▼▼▼

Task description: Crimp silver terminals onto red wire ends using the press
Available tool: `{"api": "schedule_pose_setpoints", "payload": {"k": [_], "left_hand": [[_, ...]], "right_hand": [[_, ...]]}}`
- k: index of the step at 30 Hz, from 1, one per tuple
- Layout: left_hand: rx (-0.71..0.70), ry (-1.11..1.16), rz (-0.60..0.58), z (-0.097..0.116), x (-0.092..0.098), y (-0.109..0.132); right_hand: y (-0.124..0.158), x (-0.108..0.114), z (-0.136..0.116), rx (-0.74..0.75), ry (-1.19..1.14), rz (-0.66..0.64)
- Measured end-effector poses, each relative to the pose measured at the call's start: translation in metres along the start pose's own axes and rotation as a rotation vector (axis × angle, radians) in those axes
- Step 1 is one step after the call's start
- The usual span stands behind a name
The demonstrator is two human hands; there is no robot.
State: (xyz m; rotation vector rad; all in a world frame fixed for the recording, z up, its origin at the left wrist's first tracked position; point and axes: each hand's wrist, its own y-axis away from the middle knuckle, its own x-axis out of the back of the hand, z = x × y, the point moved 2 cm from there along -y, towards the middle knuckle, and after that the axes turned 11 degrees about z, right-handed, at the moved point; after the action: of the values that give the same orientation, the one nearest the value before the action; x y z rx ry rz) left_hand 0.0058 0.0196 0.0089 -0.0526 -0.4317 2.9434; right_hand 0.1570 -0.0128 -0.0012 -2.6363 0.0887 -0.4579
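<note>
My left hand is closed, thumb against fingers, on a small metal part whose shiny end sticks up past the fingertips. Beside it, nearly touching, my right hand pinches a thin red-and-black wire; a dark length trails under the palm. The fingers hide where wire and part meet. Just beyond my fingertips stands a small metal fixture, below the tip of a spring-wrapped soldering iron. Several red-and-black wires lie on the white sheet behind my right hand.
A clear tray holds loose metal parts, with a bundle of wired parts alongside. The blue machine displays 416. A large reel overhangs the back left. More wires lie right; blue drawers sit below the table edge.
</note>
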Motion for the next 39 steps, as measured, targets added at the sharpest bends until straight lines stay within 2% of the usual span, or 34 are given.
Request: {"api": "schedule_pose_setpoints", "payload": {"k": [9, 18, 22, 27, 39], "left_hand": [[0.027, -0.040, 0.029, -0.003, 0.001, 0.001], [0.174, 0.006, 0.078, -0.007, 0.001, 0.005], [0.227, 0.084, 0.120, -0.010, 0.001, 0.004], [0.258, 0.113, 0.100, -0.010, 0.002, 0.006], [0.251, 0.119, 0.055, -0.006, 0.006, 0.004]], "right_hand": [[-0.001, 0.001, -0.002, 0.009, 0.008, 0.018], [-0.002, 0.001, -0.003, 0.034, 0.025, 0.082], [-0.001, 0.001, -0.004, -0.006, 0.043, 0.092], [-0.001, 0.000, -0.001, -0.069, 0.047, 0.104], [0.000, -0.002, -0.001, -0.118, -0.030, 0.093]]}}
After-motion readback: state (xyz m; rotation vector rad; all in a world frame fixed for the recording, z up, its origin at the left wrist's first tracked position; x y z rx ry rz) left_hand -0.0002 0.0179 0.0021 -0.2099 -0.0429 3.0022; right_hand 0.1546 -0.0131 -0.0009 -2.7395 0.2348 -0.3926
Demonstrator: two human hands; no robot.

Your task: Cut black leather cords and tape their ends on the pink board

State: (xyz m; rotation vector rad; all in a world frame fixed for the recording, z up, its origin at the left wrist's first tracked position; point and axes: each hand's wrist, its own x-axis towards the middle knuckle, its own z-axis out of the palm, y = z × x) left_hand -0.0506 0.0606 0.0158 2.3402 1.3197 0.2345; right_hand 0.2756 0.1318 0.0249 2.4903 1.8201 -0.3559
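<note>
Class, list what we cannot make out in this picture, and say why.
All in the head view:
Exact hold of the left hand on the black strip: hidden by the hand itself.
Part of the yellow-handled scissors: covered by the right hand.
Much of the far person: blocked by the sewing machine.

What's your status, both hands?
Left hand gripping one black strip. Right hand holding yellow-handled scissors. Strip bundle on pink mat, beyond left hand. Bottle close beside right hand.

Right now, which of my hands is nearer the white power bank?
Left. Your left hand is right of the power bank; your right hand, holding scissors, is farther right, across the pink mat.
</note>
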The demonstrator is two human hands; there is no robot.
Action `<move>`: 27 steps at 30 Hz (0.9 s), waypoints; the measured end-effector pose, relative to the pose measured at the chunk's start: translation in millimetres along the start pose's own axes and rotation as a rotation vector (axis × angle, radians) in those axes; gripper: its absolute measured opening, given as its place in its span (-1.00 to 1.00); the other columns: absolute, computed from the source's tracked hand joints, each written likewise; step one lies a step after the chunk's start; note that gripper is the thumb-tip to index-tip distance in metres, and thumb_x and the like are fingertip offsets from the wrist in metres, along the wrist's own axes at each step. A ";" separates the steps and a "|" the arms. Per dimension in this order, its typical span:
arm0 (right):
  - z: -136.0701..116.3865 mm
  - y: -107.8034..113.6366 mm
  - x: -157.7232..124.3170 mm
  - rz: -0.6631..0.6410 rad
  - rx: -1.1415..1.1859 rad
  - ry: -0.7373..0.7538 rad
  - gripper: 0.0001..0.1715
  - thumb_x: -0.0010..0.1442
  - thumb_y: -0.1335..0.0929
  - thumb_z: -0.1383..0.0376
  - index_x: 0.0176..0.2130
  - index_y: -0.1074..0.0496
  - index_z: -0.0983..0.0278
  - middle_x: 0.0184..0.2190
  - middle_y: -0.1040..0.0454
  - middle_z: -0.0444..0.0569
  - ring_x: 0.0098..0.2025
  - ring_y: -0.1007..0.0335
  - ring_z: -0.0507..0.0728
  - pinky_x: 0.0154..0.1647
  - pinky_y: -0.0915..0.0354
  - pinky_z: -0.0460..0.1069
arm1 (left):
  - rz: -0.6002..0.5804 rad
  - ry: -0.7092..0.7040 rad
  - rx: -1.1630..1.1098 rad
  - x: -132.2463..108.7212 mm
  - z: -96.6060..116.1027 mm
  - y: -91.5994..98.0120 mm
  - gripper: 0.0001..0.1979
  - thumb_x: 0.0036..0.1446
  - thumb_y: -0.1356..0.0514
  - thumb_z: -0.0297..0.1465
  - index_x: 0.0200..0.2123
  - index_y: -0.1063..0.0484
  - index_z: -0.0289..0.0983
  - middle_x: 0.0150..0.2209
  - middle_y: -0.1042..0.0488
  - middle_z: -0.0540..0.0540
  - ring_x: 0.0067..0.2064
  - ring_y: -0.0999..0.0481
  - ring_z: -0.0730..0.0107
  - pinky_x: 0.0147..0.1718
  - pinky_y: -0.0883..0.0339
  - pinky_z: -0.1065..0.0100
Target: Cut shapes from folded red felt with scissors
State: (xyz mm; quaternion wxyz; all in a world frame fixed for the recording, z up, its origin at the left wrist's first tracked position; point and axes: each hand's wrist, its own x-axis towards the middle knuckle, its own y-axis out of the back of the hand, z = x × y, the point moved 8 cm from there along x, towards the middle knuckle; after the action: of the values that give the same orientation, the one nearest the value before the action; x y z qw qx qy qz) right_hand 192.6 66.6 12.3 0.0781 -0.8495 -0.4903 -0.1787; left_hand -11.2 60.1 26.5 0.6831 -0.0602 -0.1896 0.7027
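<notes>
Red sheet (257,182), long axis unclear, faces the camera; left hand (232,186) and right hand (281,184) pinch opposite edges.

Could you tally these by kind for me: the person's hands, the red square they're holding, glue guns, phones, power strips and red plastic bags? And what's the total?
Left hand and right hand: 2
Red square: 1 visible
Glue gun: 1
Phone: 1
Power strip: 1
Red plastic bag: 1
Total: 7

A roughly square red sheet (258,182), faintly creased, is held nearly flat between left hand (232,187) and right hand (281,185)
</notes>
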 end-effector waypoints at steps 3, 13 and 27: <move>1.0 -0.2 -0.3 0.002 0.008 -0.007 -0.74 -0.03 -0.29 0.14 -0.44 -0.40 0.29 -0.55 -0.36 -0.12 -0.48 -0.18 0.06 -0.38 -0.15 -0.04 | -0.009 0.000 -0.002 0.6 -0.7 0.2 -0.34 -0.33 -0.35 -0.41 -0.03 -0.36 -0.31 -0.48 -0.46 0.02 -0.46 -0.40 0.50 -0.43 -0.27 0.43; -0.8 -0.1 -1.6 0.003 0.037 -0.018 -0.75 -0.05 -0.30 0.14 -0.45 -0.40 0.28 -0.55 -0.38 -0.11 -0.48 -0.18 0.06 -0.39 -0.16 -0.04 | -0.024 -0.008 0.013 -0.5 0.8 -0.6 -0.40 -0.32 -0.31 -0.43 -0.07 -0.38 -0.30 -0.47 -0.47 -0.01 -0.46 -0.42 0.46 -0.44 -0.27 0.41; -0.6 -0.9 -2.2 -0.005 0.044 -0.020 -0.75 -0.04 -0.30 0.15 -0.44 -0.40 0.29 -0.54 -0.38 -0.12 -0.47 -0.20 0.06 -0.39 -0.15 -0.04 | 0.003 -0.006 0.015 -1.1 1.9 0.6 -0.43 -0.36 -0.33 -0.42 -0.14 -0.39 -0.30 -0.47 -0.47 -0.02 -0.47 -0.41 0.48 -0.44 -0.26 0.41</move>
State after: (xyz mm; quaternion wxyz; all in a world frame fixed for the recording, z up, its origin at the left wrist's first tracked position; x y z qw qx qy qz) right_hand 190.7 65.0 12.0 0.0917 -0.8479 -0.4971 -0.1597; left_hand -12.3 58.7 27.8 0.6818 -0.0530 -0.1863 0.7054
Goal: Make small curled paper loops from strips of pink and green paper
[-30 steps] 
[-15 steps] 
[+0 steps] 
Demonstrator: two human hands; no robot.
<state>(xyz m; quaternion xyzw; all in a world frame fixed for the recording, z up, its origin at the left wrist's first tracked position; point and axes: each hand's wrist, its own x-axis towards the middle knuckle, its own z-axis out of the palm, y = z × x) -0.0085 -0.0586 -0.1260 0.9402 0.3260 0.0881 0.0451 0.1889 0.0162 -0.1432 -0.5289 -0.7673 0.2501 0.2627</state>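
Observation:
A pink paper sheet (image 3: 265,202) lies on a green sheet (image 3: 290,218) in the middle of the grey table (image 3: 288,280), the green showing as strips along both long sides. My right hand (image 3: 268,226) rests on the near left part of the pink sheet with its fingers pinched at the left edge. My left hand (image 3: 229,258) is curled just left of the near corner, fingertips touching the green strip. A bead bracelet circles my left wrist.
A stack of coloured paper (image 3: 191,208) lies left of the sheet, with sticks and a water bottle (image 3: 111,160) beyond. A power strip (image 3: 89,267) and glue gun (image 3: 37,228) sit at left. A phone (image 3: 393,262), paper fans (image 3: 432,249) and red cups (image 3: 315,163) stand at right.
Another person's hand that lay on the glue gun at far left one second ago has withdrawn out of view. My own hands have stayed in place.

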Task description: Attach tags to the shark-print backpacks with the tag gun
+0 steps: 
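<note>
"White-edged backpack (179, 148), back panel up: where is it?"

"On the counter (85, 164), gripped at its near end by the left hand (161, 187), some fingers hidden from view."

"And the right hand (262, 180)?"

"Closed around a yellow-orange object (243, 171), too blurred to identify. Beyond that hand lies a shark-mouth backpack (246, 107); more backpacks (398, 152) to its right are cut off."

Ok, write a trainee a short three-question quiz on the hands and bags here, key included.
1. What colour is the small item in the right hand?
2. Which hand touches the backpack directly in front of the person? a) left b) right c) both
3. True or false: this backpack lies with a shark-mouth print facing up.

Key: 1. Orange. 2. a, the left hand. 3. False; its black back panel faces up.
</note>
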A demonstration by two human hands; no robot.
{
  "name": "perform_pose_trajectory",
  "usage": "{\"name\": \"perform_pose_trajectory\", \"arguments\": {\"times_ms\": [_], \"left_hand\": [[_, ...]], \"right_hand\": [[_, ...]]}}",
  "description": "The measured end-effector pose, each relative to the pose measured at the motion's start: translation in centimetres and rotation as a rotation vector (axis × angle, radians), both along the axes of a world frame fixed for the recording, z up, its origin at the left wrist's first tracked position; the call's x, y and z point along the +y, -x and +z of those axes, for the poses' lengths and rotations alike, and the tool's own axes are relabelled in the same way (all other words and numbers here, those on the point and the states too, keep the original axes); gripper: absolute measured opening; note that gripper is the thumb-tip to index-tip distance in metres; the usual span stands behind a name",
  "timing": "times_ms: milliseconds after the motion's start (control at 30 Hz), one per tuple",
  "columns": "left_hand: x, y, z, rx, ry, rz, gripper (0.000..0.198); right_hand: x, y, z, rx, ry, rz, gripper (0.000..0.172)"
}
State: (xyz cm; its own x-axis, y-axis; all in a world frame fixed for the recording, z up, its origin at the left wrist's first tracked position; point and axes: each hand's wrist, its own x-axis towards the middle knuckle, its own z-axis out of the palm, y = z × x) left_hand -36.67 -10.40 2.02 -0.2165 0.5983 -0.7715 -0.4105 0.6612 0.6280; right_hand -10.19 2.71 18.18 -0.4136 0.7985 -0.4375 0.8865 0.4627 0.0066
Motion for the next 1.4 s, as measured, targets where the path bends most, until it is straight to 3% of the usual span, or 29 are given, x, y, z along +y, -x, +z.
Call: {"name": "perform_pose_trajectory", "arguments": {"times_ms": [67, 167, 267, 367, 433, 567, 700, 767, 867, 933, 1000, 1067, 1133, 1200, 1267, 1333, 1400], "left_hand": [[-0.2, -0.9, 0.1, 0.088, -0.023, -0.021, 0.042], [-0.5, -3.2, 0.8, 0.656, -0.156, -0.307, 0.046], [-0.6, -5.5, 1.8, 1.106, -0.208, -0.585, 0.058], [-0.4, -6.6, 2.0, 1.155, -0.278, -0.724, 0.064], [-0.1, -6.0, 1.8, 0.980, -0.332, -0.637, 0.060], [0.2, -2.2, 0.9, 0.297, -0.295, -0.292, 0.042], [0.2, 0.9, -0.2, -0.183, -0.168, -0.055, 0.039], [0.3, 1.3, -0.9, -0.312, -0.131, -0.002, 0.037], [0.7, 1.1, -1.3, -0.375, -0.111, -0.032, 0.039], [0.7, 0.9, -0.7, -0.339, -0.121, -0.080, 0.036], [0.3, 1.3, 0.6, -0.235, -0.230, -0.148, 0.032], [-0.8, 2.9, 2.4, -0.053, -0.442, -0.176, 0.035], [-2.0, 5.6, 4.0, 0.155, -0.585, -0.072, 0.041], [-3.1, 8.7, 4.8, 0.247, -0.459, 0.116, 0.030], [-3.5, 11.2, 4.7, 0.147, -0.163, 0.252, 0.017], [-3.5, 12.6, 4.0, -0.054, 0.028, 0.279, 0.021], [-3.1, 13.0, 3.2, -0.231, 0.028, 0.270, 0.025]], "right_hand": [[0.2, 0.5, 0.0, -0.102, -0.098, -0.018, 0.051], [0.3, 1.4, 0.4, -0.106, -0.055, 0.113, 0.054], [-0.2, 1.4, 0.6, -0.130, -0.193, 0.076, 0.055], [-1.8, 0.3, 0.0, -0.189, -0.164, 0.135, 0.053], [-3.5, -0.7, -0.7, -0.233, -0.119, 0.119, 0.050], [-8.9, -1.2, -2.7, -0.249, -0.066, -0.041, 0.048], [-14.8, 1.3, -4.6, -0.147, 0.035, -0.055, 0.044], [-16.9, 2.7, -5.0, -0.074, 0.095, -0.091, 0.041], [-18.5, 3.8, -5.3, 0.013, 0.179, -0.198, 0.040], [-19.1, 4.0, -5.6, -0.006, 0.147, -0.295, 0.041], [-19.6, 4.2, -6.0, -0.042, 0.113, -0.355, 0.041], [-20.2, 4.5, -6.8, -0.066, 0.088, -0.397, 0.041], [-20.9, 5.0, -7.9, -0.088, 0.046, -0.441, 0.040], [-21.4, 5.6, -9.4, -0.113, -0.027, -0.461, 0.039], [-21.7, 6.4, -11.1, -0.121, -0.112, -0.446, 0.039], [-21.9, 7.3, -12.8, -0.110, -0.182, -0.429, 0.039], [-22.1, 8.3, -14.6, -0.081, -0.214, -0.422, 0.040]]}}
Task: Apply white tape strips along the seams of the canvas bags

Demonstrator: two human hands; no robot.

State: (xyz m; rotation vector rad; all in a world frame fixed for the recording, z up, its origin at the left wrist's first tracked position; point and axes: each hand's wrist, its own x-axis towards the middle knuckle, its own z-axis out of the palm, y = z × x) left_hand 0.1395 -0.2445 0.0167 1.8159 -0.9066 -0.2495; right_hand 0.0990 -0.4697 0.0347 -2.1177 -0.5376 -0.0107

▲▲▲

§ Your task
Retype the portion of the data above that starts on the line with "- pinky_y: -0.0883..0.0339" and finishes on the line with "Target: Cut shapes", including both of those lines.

§ Exercise solution
  - pinky_y: -0.0883..0.0339
  - pinky_z: -0.1065..0.0100
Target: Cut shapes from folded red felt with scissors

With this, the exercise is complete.